# Yep... another new guy



## ksshane (Sep 27, 2006)

Came across the site via a link from another forum.

Great site. I was just looking at the Scarecrow contest, and wow! They are all top notch. 

Too late for this year, but I really look forward to getting into next years contests.
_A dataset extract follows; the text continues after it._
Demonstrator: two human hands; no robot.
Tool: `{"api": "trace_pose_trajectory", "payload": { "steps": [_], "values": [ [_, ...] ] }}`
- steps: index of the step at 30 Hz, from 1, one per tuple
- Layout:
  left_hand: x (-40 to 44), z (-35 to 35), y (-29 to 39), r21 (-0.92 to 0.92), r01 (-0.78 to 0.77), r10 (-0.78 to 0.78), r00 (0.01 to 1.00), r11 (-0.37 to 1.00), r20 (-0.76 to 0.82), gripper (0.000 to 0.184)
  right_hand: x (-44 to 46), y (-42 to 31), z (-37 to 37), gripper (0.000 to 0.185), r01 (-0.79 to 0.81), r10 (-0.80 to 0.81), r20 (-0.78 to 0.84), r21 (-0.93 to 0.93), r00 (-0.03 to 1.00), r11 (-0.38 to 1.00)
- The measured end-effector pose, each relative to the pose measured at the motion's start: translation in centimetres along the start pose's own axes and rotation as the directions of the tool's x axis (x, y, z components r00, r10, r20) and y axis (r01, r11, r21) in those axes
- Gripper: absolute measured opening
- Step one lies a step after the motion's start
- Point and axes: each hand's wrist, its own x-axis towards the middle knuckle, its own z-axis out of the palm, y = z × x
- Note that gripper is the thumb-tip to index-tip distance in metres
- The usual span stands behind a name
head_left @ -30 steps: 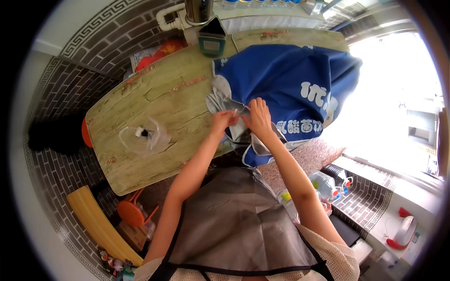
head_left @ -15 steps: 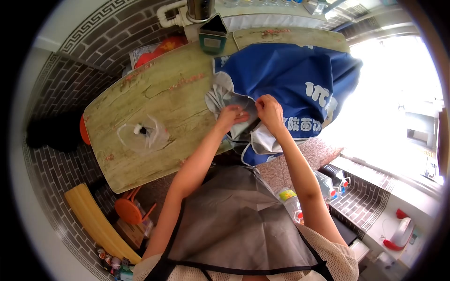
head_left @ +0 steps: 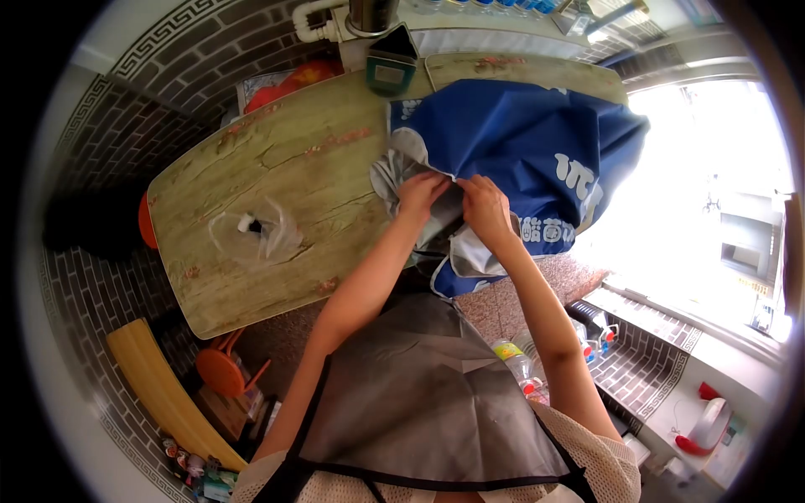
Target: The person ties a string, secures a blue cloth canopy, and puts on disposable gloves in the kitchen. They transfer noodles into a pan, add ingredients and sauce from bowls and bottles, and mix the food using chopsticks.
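A large blue cloth [head_left: 503, 126] with white printed characters and a silver-grey underside lies bunched over the right part of the table [head_left: 251, 176]. Its pale edging runs between my two hands. My left hand [head_left: 422, 194] is at the grey underside, with its fingertips closed on the cloth's edge and partly hidden by the fold. Just to its right, my right hand [head_left: 485, 206] pinches the same blue edge. The fingertips of both hands nearly meet. Part of the cloth hangs over the near table edge, against my brown apron [head_left: 402, 377].
A clear plastic bag [head_left: 260, 235] with a small black-and-white item lies on the table's left. At the back stands a dark green container [head_left: 392, 67]. An orange stool [head_left: 222, 371] is at lower left; large plastic bottles [head_left: 516, 360] stand on the floor at right.
My left hand has moved up and right to the cloth's edge, its fingers closing there. My right hand stays at the edge, nearly still. The view has shifted slightly.
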Motion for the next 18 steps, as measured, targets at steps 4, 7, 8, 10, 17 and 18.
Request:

Anyway I just wanted to say it looks like you all have a very nice friendly site, and I look forward to wasting many hours here.

Thanks
Shane


----------



## Zombie-F (Apr 12, 2004)

Welcome aboard "another new guy."


----------



## NickG (Sep 12, 2006)

Greetings and Scareutations.


----------



## ScareFX (Aug 18, 2004)

Welcome ksshane.


----------



## grapegrl (Jan 3, 2006)

Hello and welcome, ksshane!


----------



## Frighteners Entertainment (Jan 24, 2006)

Yes, Welcome!!

And I'm sure Zombie will have something cool after the 1st of the year for another contest.
You'll have to stick around for that!


----------



## Vlad (Aug 2, 2005)

Hi Shane, welcome aboard.


----------



## Hauntiholik (May 17, 2006)

Welcome to the funny farm ksshane!


----------



## ksshane (Sep 27, 2006)

Thank you all for the warm welcome


----------



## Dr Morbius (Sep 21, 2004)

Welcome to the nut house!


----------



## DeadSpider (Feb 3, 2006)

Hellloooo new guy... and welcome!


----------



## HalloweenRick (Nov 25, 2005)

Welcome aboard!


----------



## Johnny Thunder (Feb 24, 2006)

welcome :devil:


----------



## Hella (Feb 6, 2006)

Welcome ksshane. I am sure you will like it here.


----------



## Wyatt Furr (Jun 5, 2006)

A Hairy Howdy and Welcome to you Shane


----------



## slimy (Jul 12, 2006)

Welcome to the forum.


----------



## Sinister (Apr 18, 2004)

Welcome to your new home! :jol:


----------



## morgan8586 (Aug 30, 2006)

Welcome to the place where everyone knows your name.....


----------



## Death's Door (Mar 22, 2006)

Welcome to our humble abode Shane. Enjoy your stay!!!!


----------



## slightlymad (May 25, 2006)

Howdy! Spread the sickness


----------